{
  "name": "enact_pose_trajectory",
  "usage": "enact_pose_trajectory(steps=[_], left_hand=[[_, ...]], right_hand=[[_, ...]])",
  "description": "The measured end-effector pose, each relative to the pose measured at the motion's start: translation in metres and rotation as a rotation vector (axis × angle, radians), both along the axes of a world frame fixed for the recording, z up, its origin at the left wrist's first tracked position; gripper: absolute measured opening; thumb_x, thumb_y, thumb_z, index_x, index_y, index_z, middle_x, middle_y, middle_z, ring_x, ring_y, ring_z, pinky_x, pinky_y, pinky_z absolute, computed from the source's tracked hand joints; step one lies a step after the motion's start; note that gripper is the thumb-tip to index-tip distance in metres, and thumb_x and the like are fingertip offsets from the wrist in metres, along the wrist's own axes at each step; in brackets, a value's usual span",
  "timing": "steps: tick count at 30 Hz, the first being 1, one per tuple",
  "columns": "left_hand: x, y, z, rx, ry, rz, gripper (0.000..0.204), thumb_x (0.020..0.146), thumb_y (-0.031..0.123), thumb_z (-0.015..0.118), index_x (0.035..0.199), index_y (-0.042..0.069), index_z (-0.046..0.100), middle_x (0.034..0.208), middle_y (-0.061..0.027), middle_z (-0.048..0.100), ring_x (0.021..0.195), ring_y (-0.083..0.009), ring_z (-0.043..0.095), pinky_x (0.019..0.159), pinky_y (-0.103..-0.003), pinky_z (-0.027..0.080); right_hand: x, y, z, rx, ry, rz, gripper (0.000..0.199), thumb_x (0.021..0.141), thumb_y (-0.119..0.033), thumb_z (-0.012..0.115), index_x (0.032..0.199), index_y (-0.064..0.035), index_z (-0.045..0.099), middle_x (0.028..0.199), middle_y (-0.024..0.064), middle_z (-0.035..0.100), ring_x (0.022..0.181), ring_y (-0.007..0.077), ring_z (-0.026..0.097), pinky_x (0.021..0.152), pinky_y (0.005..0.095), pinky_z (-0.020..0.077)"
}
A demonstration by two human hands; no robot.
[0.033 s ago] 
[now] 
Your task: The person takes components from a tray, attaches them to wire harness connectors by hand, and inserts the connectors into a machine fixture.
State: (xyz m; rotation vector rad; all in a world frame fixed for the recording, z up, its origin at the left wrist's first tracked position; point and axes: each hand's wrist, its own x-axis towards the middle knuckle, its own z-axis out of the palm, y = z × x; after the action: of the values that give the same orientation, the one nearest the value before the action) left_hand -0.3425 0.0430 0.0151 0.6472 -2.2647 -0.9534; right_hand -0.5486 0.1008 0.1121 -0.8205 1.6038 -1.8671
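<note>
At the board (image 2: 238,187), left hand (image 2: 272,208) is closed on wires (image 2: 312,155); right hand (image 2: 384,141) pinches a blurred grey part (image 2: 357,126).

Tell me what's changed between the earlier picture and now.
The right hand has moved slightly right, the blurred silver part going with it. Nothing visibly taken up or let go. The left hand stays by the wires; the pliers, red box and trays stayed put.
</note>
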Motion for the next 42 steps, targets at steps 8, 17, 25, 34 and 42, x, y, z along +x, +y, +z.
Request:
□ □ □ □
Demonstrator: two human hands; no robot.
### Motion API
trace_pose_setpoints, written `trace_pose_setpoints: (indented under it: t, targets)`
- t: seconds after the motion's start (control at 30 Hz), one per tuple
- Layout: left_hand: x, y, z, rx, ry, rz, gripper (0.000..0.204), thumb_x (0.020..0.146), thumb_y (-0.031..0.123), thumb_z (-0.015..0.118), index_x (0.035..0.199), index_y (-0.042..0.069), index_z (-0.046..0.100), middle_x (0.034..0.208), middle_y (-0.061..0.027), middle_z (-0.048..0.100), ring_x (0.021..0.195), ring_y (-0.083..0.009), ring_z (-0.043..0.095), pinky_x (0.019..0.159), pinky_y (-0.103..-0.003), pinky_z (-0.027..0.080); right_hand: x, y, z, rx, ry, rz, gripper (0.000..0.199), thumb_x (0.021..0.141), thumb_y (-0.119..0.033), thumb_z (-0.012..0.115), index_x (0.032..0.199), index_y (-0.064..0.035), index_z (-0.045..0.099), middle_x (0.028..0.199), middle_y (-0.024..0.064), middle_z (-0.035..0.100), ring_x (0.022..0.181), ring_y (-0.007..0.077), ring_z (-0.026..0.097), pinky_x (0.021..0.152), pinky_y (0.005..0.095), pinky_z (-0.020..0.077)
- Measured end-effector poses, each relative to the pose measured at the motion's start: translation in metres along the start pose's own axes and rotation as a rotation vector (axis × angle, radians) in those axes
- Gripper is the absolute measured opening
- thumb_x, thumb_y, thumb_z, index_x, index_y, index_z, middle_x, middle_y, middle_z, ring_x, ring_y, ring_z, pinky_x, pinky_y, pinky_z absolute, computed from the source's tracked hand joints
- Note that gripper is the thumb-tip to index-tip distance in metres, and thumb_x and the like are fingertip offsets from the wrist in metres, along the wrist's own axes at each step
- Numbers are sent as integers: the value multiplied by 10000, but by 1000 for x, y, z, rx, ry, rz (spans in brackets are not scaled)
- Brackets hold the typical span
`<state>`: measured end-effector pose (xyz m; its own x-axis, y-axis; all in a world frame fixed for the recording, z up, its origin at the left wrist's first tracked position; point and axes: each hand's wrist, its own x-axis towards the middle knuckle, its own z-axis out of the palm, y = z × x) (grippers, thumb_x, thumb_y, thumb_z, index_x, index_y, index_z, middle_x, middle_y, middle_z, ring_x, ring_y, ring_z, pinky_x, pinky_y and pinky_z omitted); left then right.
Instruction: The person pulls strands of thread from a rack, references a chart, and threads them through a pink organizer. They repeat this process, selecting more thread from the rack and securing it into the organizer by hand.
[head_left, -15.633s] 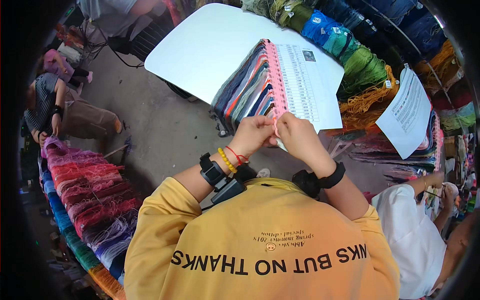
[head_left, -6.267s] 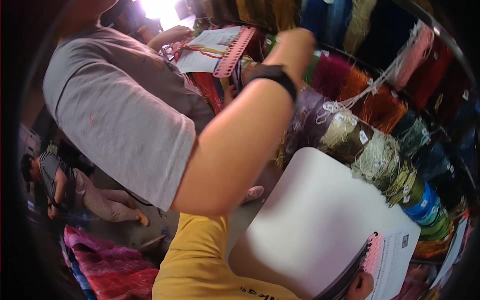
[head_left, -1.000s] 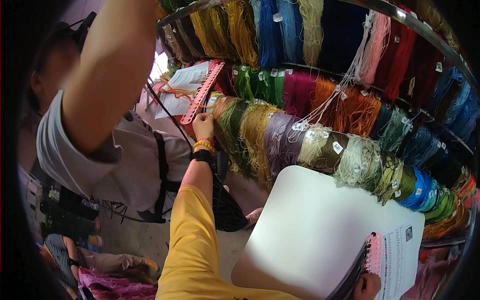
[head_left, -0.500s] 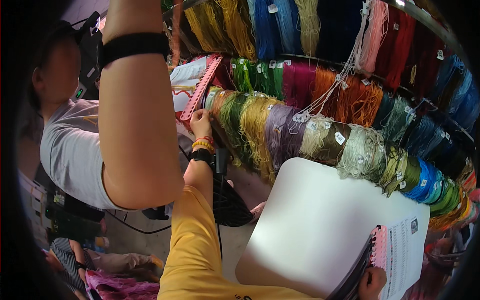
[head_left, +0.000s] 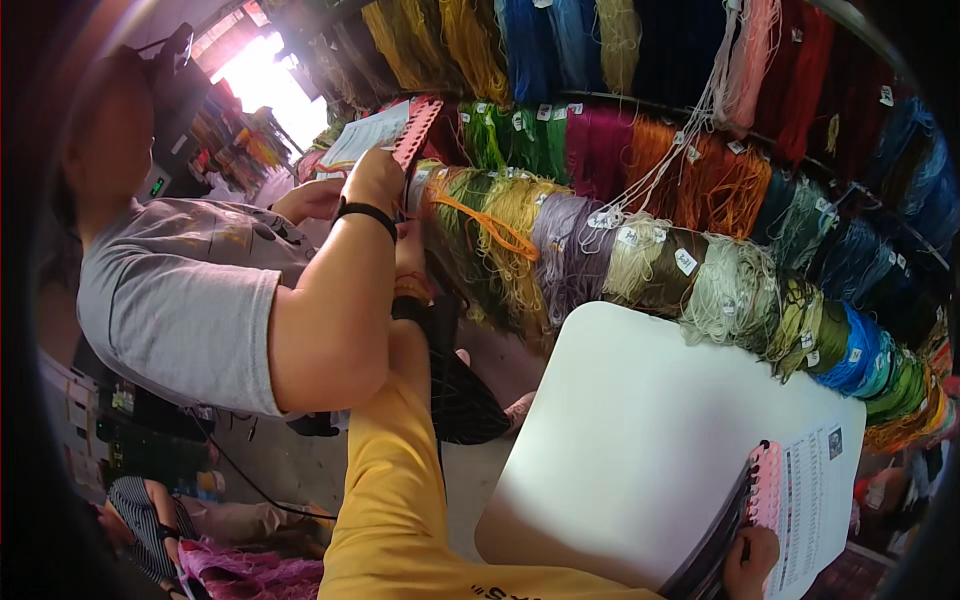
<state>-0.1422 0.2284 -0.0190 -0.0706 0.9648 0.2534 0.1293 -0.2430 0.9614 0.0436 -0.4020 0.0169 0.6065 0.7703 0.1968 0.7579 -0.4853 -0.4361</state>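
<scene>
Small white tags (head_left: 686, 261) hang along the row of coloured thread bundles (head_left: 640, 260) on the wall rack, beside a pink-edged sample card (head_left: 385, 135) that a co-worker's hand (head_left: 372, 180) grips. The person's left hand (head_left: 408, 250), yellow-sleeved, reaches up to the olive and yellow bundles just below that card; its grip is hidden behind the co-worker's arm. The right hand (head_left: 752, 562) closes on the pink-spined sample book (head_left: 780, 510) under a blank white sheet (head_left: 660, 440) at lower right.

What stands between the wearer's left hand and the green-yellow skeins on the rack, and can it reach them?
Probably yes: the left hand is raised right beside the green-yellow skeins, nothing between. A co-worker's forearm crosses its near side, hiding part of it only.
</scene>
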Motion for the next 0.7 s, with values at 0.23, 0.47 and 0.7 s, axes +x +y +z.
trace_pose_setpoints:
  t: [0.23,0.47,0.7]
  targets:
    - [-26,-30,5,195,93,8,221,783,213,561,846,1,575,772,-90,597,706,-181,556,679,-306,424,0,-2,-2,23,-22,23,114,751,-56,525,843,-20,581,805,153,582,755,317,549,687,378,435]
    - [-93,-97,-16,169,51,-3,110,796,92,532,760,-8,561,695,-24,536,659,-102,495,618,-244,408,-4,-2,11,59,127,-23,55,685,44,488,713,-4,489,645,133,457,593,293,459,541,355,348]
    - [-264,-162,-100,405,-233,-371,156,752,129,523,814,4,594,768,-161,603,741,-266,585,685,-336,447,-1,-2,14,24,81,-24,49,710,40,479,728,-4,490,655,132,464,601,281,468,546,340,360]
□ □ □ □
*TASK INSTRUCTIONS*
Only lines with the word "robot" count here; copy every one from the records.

*WRITTEN ANSWER*
A demonstration by two human hands; no robot.
Demonstrator: two human hands; no robot.

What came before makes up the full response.